Available data>
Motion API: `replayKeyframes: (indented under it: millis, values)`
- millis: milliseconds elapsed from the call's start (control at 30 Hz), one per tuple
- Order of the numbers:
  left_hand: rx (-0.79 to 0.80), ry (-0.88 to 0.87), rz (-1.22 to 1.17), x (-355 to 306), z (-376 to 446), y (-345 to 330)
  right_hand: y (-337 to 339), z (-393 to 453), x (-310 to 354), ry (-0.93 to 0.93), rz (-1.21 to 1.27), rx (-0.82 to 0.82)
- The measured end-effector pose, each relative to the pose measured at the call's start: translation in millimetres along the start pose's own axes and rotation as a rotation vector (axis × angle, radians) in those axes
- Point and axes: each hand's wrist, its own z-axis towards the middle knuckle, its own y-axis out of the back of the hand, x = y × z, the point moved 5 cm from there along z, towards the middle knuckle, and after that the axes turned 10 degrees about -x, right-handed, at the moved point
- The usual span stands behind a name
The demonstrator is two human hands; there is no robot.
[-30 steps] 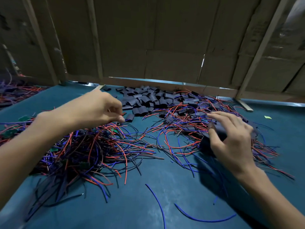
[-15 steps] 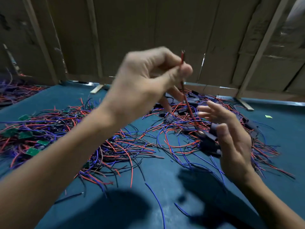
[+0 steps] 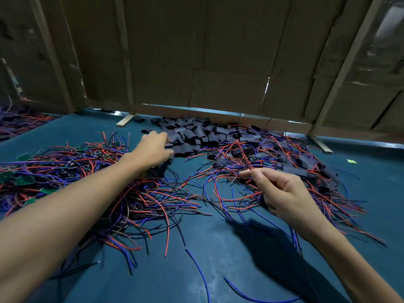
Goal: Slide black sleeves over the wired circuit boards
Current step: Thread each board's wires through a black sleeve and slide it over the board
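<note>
A heap of loose black sleeves (image 3: 192, 134) lies at the back of the teal table (image 3: 166, 278). My left hand (image 3: 154, 147) reaches onto the heap's near left edge, blurred, fingertips among the sleeves; its hold is unclear. Green circuit boards with red, blue and black wires (image 3: 24, 180) are tangled at the left under my left forearm. Boards wearing black sleeves (image 3: 306, 169) are piled at the right. Above that pile's near edge, my right hand (image 3: 282, 193) has curled fingers, thumb and forefinger pinching a thin red wire (image 3: 246, 159).
A cardboard wall (image 3: 218, 62) with wooden battens closes the back of the table. More wires (image 3: 19, 123) lie beyond the far left. Loose blue wire pieces (image 3: 201, 274) sit near the front edge. A small green scrap (image 3: 351, 161) lies at the right.
My left hand dropped from holding a red wire up in the air and went forward to the sleeve heap. My right hand let the sleeved board down and now pinches a wire.
</note>
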Motion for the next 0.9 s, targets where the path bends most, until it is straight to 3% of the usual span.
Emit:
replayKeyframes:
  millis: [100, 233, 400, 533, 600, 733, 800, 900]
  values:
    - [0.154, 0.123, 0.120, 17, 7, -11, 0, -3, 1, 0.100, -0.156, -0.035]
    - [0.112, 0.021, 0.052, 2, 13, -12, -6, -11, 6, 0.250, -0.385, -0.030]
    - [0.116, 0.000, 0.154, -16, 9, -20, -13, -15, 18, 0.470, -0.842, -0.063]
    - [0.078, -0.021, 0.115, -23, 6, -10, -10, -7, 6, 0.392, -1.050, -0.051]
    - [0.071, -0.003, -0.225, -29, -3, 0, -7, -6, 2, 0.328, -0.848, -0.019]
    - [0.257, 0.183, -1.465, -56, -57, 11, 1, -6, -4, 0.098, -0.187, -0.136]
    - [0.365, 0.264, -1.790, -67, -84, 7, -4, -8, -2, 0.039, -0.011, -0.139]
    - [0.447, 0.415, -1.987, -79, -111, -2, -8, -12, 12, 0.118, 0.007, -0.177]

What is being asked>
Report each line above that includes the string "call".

Output below>
- millis: milliseconds elapsed from the call's start (control at 30 Hz), one per tuple
- The measured end-effector pose, each relative to the pose measured at the call's start: translation in millimetres along the start pose's own axes and rotation as a rotation vector (axis × angle, radians) in those axes

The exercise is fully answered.